An often articulated but sparsely addressed question relates to the habituation to assistive devices such as exoskeletons: how long does it take younger and especially older adults to “get used” to the exoskeleton and the provided support? The answers to these questions are not only valuable for our general understanding of how we learn to walk from a motor control perspective but have implications for further prototyping and biomechanical studies evaluating and tuning exoskeleton support in different populations.
(potential) Tasks:
- Biomechanics measurement (potential: motion capture, contact forces, EMG) of walking with and without the exoskeleton during different motions, including walking, turning, sit-to-stand
- Motor control: design and measurement of habituation protocol
- Develop and test different (bioinspired) controllers to drive support
- Modeling: simulation and optimal control of movement using human+exoskeleton model
- Design buckle-transducers to measure interaction forces between exoskeleton and human
Supervisor: Giorgos Marinou
Collaborators: Dr. Matt Millard & Dr. Lizeth Sloot
Dynamic Balance Model Benchmarking
Balance is a complex process that requires coordination of the entire body to regulate the linear momentum, angular momentum, and foot placement. There are two models of balance in the literature: the extrapolated center of mass, and the foot-placement estimator. Both models make certain mechanical assumptions of the motion. Both models have received only a limited amount comparison to experimental data to see if the person takes a step when the models would predict that the person, or bipedal robot, actually does take a step (or falls).
(potential) Tasks:
- Develop a C++ implementation of both models in RBDL (robotics focused) and/or OpenSim (biomechanics focused).

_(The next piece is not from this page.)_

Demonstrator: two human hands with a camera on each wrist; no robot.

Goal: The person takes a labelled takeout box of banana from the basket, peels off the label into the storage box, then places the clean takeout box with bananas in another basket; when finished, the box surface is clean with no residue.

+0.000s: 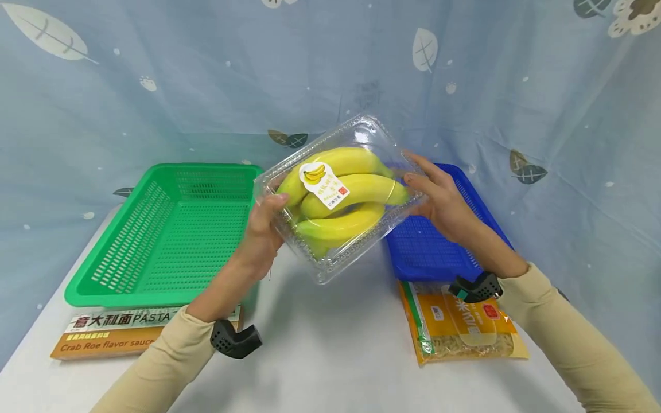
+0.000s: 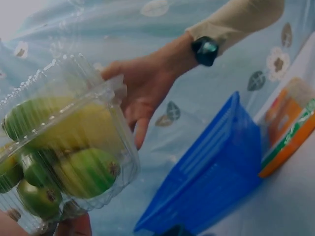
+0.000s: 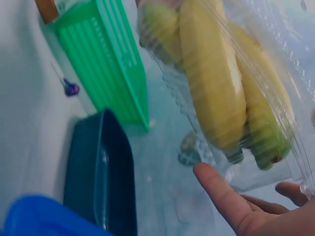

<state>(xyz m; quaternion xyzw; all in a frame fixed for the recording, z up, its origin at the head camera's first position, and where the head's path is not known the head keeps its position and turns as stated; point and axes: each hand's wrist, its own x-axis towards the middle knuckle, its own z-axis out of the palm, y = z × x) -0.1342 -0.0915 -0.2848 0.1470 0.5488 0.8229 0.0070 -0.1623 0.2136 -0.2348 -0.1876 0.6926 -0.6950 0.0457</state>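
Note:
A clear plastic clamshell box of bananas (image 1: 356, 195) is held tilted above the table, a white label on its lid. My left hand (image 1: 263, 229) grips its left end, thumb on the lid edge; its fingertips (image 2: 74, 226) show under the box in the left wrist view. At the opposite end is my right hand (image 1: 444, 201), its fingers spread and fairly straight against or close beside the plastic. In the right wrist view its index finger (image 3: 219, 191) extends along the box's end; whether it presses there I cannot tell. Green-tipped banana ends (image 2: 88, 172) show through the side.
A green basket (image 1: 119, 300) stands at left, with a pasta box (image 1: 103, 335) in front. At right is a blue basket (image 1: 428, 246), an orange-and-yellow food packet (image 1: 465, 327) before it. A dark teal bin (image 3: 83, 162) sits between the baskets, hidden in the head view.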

- Curate existing trials in which a participant loses their balance. We have some data in house for this, and there is some (potential) data in the literature. Analyze the data using the models to see how the predictions of the models compares to reality.
- Extend the analytical methods that we’ve developed. For example to determine how much each body segment contributes to the location of the dynamic balance point.
Supervisor: Dr. Matt Millard
Collaborator: Dr. Lizeth Sloot
Relevant Literature:
Sloot LH, Millard M, Werner C, Mombaur K. Slow but steady: similar sit-to-stand balance at seat-off in older versus younger adults. Frontiers in Sports and Active Living. 2020;2:144.